São necessárias de 1300 a 2000 azeitonas para produzir 250 mililitros de azeite. O azeite da oliveira deve ser produzido somente a partir de métodos mecânicos e de temperatura. Na atualidade, os métodos tradicionais de processamento da azeitona deram lugar a processos modernos de extração, utilizando variação de pressão e temperatura. Com isso, o método tradicional de mistura do óleo à mão quase não existe mais, tudo é feito com maquinas e classifica-se o azeite segundo seu processo de produção da seguinte forma:

Azeite de oliveira virgem, obtido por processos mecânicos. Dependendo da acidez do produto obtido, este azeite pode ser classificado como sendo do tipo extra, virgem ou comum. O azeite virgem apresenta acidez máxima de 2%.
Azeite de oliva refinado, produzido pela refinação do azeite virgem, que apresenta alta acidez e incidência de defeitos a serem eliminados na refinação. Pode ser misturado com o azeite virgem.
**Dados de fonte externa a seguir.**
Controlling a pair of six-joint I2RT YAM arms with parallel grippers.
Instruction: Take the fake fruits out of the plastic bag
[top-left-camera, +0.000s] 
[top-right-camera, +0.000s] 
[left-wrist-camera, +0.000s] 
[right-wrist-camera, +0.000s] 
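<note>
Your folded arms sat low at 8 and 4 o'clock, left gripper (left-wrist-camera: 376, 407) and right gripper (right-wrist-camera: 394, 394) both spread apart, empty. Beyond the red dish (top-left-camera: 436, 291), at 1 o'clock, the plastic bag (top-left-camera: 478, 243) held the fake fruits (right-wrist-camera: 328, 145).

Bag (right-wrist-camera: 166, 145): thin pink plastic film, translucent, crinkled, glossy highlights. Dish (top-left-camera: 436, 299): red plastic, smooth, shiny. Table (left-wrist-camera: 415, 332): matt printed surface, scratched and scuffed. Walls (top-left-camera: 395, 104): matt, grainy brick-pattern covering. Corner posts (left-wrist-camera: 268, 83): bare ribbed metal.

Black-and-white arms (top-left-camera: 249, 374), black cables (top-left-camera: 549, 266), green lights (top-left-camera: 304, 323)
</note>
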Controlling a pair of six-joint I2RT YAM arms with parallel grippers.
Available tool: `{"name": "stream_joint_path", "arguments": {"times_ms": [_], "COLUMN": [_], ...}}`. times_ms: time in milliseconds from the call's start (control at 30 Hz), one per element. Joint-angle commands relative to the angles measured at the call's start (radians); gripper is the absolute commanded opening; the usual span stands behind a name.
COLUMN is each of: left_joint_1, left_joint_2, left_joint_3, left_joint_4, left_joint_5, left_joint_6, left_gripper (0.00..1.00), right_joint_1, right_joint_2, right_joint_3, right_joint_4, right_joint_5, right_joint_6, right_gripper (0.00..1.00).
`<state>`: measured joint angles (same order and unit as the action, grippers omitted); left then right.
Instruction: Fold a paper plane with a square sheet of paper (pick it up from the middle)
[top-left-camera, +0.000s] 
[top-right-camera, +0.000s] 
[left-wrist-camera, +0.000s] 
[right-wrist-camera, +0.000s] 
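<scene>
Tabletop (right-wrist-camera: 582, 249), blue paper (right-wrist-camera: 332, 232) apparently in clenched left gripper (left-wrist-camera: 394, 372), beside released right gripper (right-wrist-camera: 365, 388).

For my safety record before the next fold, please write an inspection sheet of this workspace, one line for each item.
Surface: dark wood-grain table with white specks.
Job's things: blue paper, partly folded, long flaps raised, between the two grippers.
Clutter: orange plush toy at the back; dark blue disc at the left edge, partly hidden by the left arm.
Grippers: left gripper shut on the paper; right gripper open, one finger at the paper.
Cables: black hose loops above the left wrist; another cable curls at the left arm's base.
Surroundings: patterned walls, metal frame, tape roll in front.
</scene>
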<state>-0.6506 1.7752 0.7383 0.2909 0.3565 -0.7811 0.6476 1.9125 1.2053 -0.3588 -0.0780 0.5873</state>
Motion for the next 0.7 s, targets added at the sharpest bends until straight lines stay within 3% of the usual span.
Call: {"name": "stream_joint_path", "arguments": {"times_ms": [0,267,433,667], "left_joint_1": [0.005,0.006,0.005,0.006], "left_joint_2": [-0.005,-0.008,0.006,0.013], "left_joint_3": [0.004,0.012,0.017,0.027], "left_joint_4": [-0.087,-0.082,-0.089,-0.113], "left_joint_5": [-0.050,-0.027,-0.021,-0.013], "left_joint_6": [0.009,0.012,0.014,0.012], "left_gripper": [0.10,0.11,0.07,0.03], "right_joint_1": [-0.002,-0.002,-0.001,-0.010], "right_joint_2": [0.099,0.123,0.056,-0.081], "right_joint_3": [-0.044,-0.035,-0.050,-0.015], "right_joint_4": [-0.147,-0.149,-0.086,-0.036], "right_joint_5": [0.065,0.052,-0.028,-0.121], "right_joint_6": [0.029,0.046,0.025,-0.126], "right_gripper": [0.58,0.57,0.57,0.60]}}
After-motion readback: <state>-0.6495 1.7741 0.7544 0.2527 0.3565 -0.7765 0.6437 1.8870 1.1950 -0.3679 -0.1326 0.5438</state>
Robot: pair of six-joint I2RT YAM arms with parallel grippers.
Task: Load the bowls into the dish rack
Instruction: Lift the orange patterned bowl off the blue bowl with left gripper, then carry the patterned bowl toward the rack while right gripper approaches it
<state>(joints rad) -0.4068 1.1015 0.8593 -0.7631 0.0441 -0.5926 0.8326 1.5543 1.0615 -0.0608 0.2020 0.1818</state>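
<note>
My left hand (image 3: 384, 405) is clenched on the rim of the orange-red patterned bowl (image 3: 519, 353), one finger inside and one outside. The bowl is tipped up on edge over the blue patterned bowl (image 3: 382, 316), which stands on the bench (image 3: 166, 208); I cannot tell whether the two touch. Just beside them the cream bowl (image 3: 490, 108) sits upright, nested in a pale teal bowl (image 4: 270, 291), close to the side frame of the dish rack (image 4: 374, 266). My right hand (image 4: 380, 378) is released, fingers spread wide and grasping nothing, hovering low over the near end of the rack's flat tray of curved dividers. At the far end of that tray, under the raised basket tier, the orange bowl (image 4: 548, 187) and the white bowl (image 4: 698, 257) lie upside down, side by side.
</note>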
Azeite extra virgem. O azeite não pode passar de 0,8% de acidez (em ácido oleico) e nem apresentar defeitos. O órgão que os regulamenta e define quais defeitos são catalogados é o Conselho Oleícola Internacional.
Azeite de oliva comum é obtido da mistura do azeite lampante, inadequado ao consumo, obtido atraves da prensagem das azeitonas.

O azeite de oliva comum não possui regulamentação governamental, porém existem no Brasil inúmeras associações de produtores e apreciadores do azeite.